##### Information given #####

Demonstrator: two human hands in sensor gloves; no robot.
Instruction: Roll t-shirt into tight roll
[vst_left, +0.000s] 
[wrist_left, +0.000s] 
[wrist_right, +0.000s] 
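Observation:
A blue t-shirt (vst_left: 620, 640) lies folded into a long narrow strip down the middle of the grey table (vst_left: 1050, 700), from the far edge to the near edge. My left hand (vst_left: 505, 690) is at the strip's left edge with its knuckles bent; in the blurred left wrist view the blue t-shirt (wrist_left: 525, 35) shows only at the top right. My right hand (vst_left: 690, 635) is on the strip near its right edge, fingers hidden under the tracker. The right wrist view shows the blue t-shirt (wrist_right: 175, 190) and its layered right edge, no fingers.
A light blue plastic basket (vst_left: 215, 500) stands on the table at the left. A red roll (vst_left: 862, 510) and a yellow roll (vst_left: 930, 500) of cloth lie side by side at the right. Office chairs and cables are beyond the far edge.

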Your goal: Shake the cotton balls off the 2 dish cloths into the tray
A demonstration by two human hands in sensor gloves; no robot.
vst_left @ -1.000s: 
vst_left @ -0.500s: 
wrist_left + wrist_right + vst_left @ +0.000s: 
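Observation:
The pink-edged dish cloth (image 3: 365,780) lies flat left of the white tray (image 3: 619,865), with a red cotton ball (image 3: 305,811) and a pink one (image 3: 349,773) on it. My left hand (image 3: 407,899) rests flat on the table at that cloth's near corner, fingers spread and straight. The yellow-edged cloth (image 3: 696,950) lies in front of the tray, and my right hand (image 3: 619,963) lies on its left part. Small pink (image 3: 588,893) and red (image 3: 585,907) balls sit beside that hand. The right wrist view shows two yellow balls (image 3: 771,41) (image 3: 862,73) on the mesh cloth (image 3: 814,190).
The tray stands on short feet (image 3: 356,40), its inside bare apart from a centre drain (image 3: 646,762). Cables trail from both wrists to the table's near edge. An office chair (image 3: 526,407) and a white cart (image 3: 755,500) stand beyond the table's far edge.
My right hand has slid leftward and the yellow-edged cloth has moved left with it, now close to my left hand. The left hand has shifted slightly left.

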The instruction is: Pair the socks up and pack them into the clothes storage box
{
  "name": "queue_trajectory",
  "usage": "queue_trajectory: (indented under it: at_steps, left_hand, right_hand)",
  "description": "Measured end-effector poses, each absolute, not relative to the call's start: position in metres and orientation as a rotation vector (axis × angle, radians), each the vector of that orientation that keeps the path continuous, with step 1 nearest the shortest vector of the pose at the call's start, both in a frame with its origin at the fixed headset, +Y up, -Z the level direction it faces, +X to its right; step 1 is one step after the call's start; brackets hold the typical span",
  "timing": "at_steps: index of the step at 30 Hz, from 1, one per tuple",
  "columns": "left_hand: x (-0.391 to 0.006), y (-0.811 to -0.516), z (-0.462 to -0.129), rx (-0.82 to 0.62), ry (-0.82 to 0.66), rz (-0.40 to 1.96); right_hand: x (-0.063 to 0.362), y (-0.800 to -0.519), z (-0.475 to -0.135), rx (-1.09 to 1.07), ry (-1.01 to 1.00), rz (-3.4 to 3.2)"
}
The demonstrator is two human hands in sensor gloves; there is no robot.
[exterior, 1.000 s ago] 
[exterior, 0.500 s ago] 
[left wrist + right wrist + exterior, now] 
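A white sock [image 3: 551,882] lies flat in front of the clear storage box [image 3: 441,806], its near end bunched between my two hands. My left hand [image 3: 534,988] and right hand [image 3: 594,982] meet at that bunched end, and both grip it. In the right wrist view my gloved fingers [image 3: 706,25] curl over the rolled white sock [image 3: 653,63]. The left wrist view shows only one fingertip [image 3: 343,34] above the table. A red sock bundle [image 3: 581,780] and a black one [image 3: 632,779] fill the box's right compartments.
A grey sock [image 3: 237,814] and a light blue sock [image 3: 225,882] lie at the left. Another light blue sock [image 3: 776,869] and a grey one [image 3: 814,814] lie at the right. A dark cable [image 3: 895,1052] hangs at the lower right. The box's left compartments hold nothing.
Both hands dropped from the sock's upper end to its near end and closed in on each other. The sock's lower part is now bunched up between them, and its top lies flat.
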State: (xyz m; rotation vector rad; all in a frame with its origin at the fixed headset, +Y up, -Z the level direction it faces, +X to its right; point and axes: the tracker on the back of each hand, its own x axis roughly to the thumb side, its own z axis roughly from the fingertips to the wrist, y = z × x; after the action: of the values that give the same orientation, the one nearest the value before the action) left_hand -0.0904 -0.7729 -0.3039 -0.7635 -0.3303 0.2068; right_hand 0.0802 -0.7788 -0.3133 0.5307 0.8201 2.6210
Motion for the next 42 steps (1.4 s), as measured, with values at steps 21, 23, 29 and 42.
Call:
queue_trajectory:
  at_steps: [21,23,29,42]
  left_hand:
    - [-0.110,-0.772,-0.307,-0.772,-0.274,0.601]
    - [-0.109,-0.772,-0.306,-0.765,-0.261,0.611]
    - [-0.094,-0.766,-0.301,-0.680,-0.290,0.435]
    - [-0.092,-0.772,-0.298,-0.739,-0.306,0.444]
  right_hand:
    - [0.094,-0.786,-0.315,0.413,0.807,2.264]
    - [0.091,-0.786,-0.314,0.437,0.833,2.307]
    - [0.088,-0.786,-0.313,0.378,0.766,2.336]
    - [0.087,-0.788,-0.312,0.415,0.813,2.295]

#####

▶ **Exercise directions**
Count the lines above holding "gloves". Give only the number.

▶ **Answer to this task**
3